Pareil courant n'est pas représentatif du judaïsme conservateur en Israël. Ainsi, le rabbin Mauricio Balter tient la lettre des épouses pour «contraire au judaïsme», montrant même, à son avis, «une touche de racisme et de xénophobie». Le judaïsme favorise les mariages entre Juifs, mais, dit-il, «nous ne voyons pas de problème à travailler avec des gens qui n'en sont pas ou d'avoir des amis parmi eux».
Dénonciations
Les conservateurs sont en minorité dans le pays. Mais l'interdit de louer aux non-juifs aurait obtenu, d'après un sondage, l'appui de 44 % des Juifs israéliens. C'est beaucoup, bien que 48 % disent s'y opposer. Aussi, à Bat Yam, le maire Samuel Shlomo déclare-t-il avoir «honte» de ces manifestations. Devant l'ampleur du mouvement, même le premier ministre, Benjamin Nétanyahou, dénonce cette campagne.
Il y a là plus qu'un incident. Les propos du rabbin de Safed n'auraient pas eu une telle réponse ni un si grand retentissement s'il n'avait remué un élément vital en Israël.
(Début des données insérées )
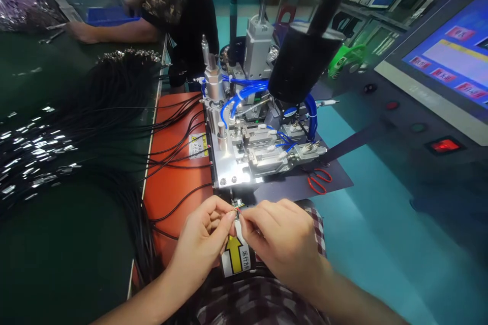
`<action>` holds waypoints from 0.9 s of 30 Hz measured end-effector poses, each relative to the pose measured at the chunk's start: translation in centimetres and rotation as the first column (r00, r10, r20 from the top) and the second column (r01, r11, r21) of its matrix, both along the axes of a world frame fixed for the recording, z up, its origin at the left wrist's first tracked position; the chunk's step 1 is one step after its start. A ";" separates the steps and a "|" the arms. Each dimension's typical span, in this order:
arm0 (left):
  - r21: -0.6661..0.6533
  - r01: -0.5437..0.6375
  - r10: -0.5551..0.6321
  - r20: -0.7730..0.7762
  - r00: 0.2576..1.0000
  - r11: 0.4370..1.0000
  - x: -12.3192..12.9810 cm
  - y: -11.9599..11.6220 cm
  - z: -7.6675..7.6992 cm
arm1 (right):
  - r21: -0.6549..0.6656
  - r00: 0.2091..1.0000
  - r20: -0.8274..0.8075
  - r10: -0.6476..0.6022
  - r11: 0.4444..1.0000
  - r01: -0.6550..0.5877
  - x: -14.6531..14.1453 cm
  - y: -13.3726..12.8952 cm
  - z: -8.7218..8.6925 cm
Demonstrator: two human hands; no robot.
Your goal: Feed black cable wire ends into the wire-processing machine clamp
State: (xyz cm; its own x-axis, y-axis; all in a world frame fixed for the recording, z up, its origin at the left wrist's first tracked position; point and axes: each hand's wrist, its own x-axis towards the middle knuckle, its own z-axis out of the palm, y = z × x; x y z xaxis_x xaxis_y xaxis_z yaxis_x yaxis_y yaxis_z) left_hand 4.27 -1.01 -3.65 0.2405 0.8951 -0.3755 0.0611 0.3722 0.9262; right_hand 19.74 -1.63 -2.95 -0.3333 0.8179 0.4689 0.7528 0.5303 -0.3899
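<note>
My left hand (208, 231) is closed, its thumb and index finger pinched on the ends of small coloured wires (237, 209) just in front of the machine. From the other side my right hand (276, 236) pinches at the same wires, its fingertips almost meeting the left ones. A tiny connector piece (238, 203) shows just above the fingertips. Below the hands lies a white label with a yellow arrow (235, 256). The metal machine (229, 160) with blue tubes stands directly beyond the hands.
Black cables (114, 91) lie in bundles on the green table (57, 244) and cross the orange surface (175, 137). Red-handled scissors (319, 181) rest right of the machine. A black cylinder (293, 63) hangs above it. A screen (450, 61) stands right; a person's arm (122, 32) reaches across upper left.
</note>
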 end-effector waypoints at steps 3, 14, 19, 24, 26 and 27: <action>0.026 -0.027 0.027 0.005 1.000 0.999 -0.1 -0.1 -0.4 | -0.004 0.995 -0.088 -0.057 0.998 0.057 -0.7 -0.4 -0.9; -0.044 0.017 -0.015 0.039 0.999 0.999 -0.5 0.2 -0.1 | -0.625 0.710 -0.610 -0.352 0.765 -0.157 -1.3 -0.2 -2.1; -0.047 0.032 -0.029 0.066 0.997 0.998 -0.5 0.4 0.2 | -0.661 0.636 -0.671 -0.381 0.696 -0.281 -1.2 0.1 -1.9; -0.046 0.003 0.003 0.112 0.994 0.999 -0.3 0.4 0.6 | -0.622 0.640 -0.696 -0.324 0.718 -0.313 -1.2 -0.3 -2.0; -0.032 -0.017 0.020 0.088 0.996 0.999 -0.1 0.4 0.9 | -0.612 0.648 -0.694 -0.313 0.730 -0.303 -1.2 -0.6 -2.0; -0.034 -0.029 0.032 0.084 0.996 0.999 -0.1 0.3 1.0 | -0.608 0.648 -0.695 -0.313 0.736 -0.297 -1.3 -0.8 -2.0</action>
Certes, il attribue aux Arabes l'insécurité que vivraient, la nuit venue, les Juifs de Safed, surtout les filles. Mais il blâme surtout les Arabes et les musulmans de s'établir dans le seul pays que Dieu, dit-il, a donné aux Juifs alors qu'ils en ont 22 autres où vivre.
Or, les fondateurs d'Israël avaient, pour la plupart, tourné le dos au judaïsme des rabbins. Ils voulaient, pour sauver les Juifs des persécutions en Europe, créer un État national à l'européenne. Des Juifs religieux, gardant plutôt leur confiance en Dieu, avaient cette idée en horreur. Du reste, Théodore Herzl, le génial auteur de L'État juif (1896) n'a pas conçu ce pays comme une théocratie. Sa vision, sans écarter la foi juive, n'entendait aucunement céder aux «velléités théocratiques» de certains.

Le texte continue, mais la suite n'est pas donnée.